This year, this week, we start our 103rd year at Kansas Farm Bureau having just finished our business session at our 102nd annual meeting. One hundred and three is a big number and a lot of years. Dare I say no year has been quite like the one we just finished up. Note that I did not say it was our hardest year. It was not even our first pandemic at Kansas Farm Bureau, but it was a year a lot of us would like to move past and put in the rearview mirror.

Yes, there have been harder years in the ag community. Years of more extreme drought, heat, rain or pests. I am sure we have seen years with worse markets and more trying times. Maybe not, bad years and good years are so personal to each of us. If you were touched by COVID-19, 2020 may very well have been your worst year ever, and if that is the case, my heart goes out to you.

My point is 2020 was not a good year, and I am sure that most of us hope that 2021 will be a much better one. The one thing I do know is those of us in agriculture have learned to deal with adversity and keep moving forward. We know how to absorb the blow of a bad year and pick ourselves up and keep, keeping on. That is what we do, that is who we are and that is why agriculture is the backbone of the United States.

What will 2021 look like? Who knows? I have seen long-range forecasts, but I do not put much faith in them. As far as the pandemic goes, we have no idea, even the experts are split on what the next 12 months will look like. But I do know this. We will plant the next crop this spring, we will help new lambs, calves, pigs, goats, chickens and horses come into this world. We will persevere with the faith of a farmer and rancher because that is what we do.

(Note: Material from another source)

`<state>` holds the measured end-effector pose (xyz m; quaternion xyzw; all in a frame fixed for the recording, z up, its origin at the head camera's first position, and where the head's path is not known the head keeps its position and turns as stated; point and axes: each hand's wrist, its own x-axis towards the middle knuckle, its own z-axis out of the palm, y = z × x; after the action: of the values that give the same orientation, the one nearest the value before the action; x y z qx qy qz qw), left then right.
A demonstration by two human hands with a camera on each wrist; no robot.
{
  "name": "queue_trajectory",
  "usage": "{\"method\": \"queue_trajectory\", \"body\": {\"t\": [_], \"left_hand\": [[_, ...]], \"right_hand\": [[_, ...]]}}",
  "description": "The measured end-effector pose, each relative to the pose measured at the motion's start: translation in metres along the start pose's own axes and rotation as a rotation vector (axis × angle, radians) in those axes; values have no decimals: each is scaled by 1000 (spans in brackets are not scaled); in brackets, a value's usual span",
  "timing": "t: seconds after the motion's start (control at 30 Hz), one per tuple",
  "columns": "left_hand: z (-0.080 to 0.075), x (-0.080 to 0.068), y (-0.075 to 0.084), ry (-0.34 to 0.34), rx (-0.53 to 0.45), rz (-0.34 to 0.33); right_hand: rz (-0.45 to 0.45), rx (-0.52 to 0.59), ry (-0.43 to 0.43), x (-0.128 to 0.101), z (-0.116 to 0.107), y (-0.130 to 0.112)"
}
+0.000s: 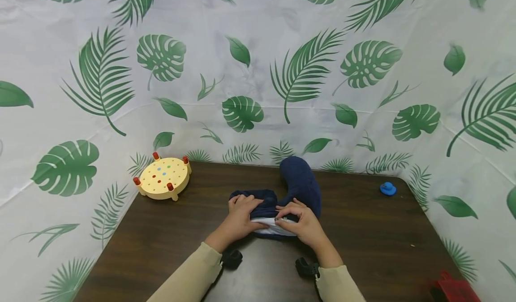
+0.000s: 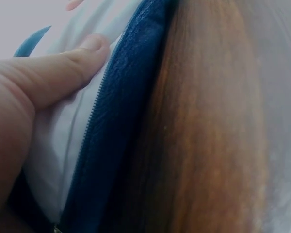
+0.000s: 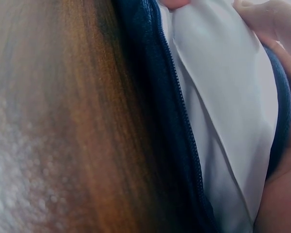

We will go to the field and to the pasture with the same optimism that our parents and grandparents carried with them, even through the toughest of times. I also know Kansas Farm Bureau will be right there alongside us making sure our voices are heard in Washington D.C. and Topeka. That voice is one each of us have a note in, coming up from the grassroots and making sure those of us who feed the world are heard.

No, I had no idea what was ahead of us at this time last year, but we made it through it, and I have no idea what is ahead of us in 2021. We will change and adapt just like we have for the previous 102 years, and we can all be proud knowing that we are part of an organization leading the way when it comes to ensuring our farms and ranches survive and thrive no matter what the year brings.